An interview with Dr. Frank Wuerthwein. Can high energy particle physics change the way we do mainstream big data?
He is "developing, deploying, and now operating a worldwide distributed computing system for high throughput computing with large data volumes. In 2010, "large" data volumes are measured in Petabytes. By 2020, he expects this to grow to Exabytes." He is a key management member of Open Science Grid (OSG)
He will present at ISC Big Data'13 in Heidelberg, Germany, September 25, 2013 a talk titled Dynamically Creating Big Data Processing Centers – a Large Hadron Collider Case Study . We chatted about it and below is our conversation. Here are the slides:
Dynamic Data Center concept
Distributed Human Resources
M (Miha): What is the most significant thing about the paper you present at ISC Big Data'13?
FW (Frank Wuerthwein): The audience will be half university and half industry. I am trying to present the logic of what we do in particle physics.. To describe the 30,000 ft picture and why we are doing that. When I start with the "why do we do what do", I start up with the question; "what is the most valuable asset we have?". Usually in Supercomputing it is having the biggest computers money can buy. But for us the most valuable assets are human. This is the most important commodity we have. We did a study in CMS on how much money we spent in salaries, compared to cost of computing resources . We spent about five times more on people than in computing resources per-se.

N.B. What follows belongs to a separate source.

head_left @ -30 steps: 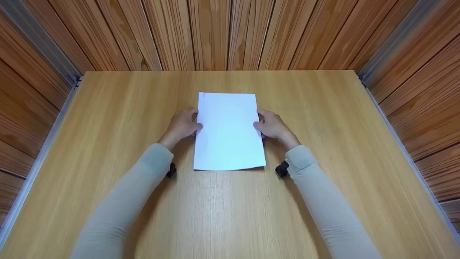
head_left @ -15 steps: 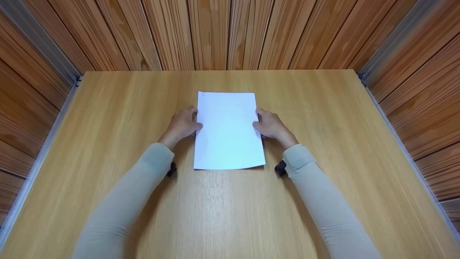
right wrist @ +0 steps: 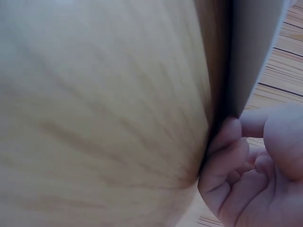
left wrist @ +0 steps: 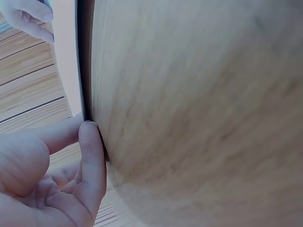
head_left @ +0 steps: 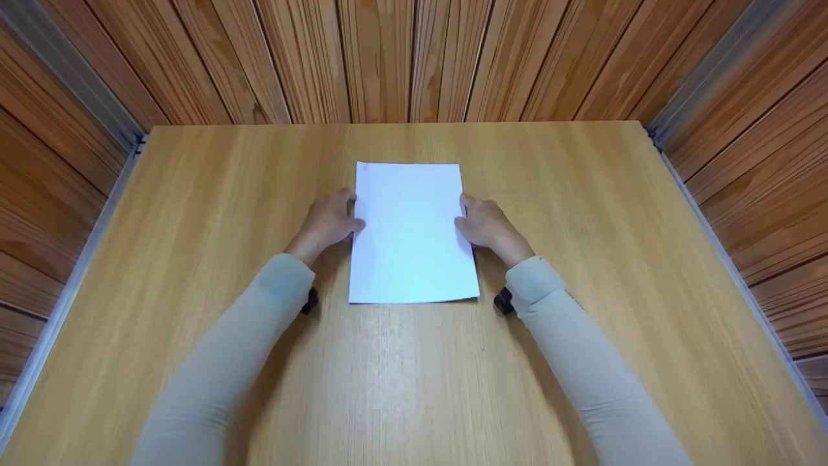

So how do you maximize output, given that human effort is our most valuable commodity? I look where are all these people living. What are the organizational principles of our collaboration? How can technology support these principles, and thus support the productivity of the collaboration, rather than provide barriers?
M: Do you refer to positive user experience? What do you mean?
FW: It is not so much about user experience - of course we satisfy perhaps up to the 90% percentile but not more, - it is about how to organize humans around the resources for maximum productivity. CMS includes 2,000 people or so across 180 institutions in 40 countries. The computing infrastructure needs to both support centralized operations for the good of the collaboration as a whole, and reflect the distributed nature of the human capital.
M: How can you manage for distributed and centralized at the same time?
FW: We must be able to dynamically (1) add resources because people all over the world may temporarily have access to resources they can contribute, or want to use for their local needs. We must be able to (2) dynamically switch allocations of resources from global to local and vice versa. There must be incentives to donate resources to the common good. And (3) it must be possible to use software tools the collaboration provides on resources that are locally controlled. The allocations must be ultimately under local control in order to allow rapid changes without bureaucratic overheads. Humans who are local should not have to wait for a centralized resource allocation decision. Otherwise, they will hold their local resources, rather than sharing them freely when they don’t need them.
M: So what you say what is centralized is the workflow, and everybody must fit into it, where ever they are?
FW: Yes and no. We have both centralized and local workflows. However the switch should be seamless between local and centralized workflows. One should be able to donate resources and get them back in a very short time when needed.
|Fig. 1: A design illustrating how raw data originating from CERN are processed at peak and at steady state|
OSG = Open Science Grid, FNAL= Fermi National Lab, SDSC = San Diego Super Computing Center
Dynamic Data Centers
M: How does this tie up with the idea of Dynamic Data Centers?
FW: This is something the future will bring. It’s a natural next step given that we have already created dynamic compute centers. We will show an example of what we have actually done. There is a bigger picture. It answers the question; "Why do we have a distributed infrastructure in the first place?" People sometimes ask. "Why don't you have all resources in one place on the planet?" It does not make sense to have a single big building with all the computing resources just like it doesn't make sense to bring all the people into one place. Having a distributed architecture allows more resources, people and computers, to be more effective participants in the global CMS collaboration. Am I making sense?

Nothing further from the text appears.